> _DESCRIPTION OF THE TASK_:
Look below for the line containing "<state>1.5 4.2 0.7". Write out that line and the rest through the last one, exactly as they appear, but without pictures.

++++++++++++++++++++

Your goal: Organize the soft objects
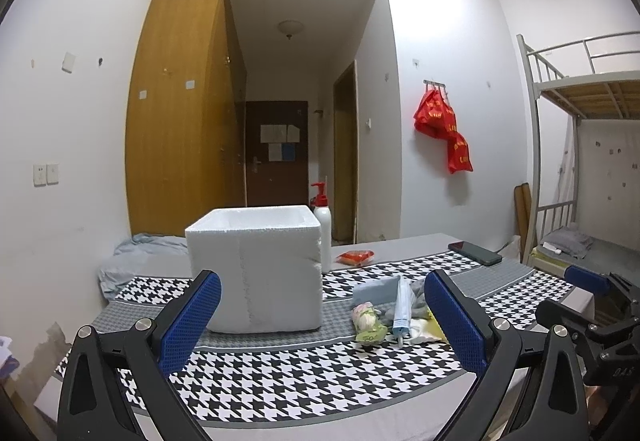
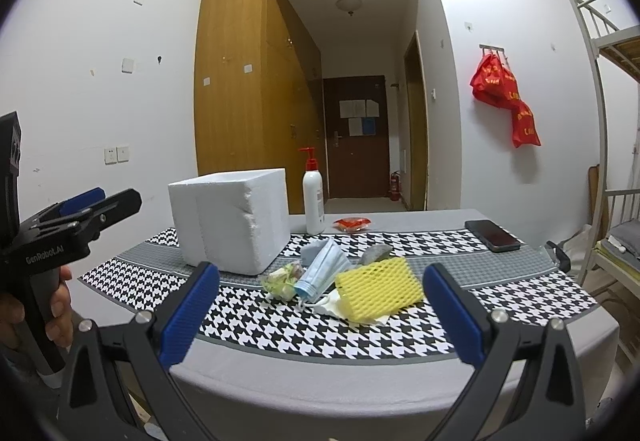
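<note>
Houndstooth cloth covers the tabletop (image 2: 320, 329), and nearest over its front edge hover both tongs, left tongs (image 1: 320, 325) and right tongs (image 2: 320, 317), each spread wide and empty. Just beyond lies the pile of soft things: a yellow mesh sponge (image 2: 380, 289) on the right, a blue face mask (image 2: 320, 273) touching it. Farther left stands a white foam box (image 2: 230, 219), a pump bottle (image 2: 313, 203) behind it.

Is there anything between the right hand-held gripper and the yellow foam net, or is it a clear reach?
Nothing visible blocks it. The right hand-held gripper is open, and the yellow foam net lies at the near edge of the pile, ahead between its fingers. The blue mask lies to the net's left; the foam box stands farther left.
</note>
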`<state>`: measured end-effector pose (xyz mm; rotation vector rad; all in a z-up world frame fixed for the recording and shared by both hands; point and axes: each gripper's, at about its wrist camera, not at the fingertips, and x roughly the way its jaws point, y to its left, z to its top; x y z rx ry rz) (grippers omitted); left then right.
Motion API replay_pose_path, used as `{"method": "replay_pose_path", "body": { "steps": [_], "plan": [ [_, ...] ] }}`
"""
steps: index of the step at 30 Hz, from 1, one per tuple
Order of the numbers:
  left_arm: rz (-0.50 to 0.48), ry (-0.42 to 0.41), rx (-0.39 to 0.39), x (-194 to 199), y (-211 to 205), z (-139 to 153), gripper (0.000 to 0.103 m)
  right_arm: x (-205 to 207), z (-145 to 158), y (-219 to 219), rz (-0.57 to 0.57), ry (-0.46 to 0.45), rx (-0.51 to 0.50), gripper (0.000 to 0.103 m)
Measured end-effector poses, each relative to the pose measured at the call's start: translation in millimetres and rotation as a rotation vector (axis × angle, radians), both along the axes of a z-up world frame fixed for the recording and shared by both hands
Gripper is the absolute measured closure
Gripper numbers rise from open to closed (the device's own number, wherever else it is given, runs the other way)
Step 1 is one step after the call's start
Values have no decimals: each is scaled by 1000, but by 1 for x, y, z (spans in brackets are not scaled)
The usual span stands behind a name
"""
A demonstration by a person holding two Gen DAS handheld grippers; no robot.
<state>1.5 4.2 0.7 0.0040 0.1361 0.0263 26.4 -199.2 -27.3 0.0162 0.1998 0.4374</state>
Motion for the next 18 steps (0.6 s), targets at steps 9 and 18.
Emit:
{"method": "replay_pose_path", "body": {
  "steps": [9,18],
  "plan": [
    [-7,5,5,1,-1,-1,1,0,-1,0,-2,0,-1,0],
    [-17,10,9,-1,-2,-3,1,1,-2,2,1,-5,-7,0]
  ]
}}
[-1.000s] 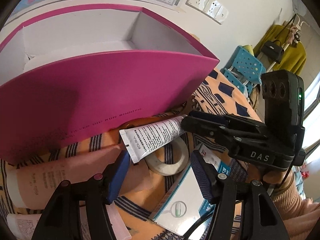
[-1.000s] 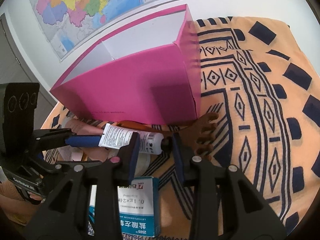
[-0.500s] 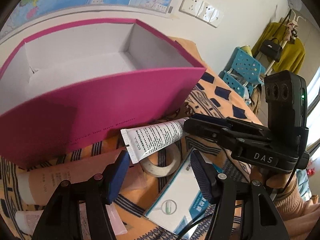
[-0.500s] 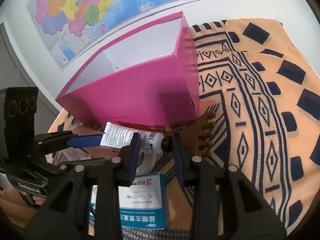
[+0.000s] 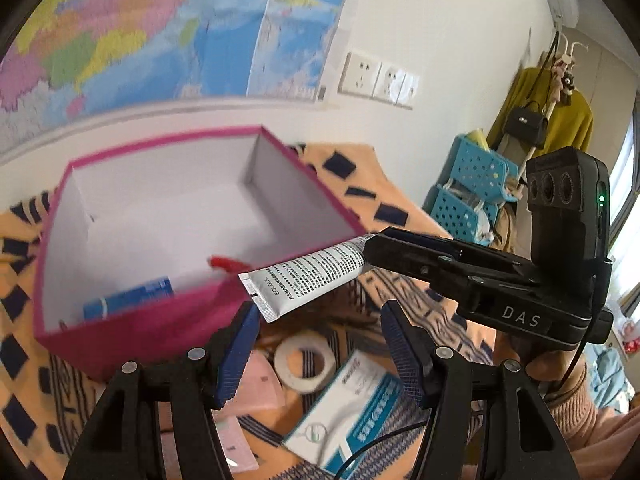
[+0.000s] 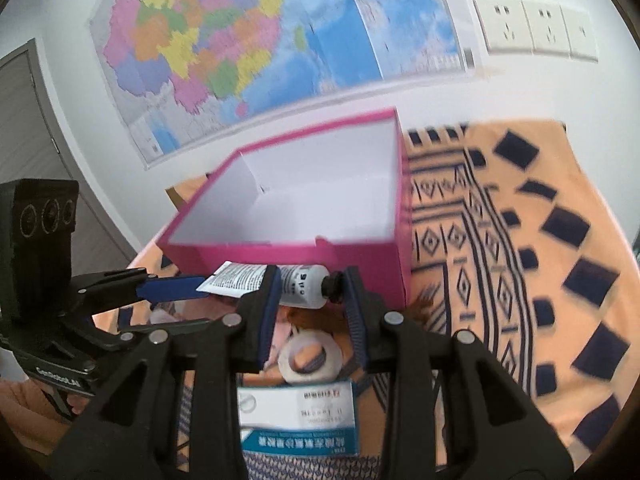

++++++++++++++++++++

> _EXERCISE RESPONSE_:
<state>1.5 4.2 0.7 0.0040 0.1361 0.0263 26.4 -199.2 -27.3 0.0162 0.1998 0.4374</state>
Motion for the next 18 steps (0.6 s), targets at steps 9 and 18.
Emit:
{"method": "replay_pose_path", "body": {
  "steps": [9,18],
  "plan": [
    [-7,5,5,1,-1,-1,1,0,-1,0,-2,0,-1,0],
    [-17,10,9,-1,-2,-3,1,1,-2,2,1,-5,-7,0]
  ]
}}
[-1.000s] 
[-1.000s] 
[-0.500s] 
[-0.500s] 
[+0.000s] 
[+0.000s] 

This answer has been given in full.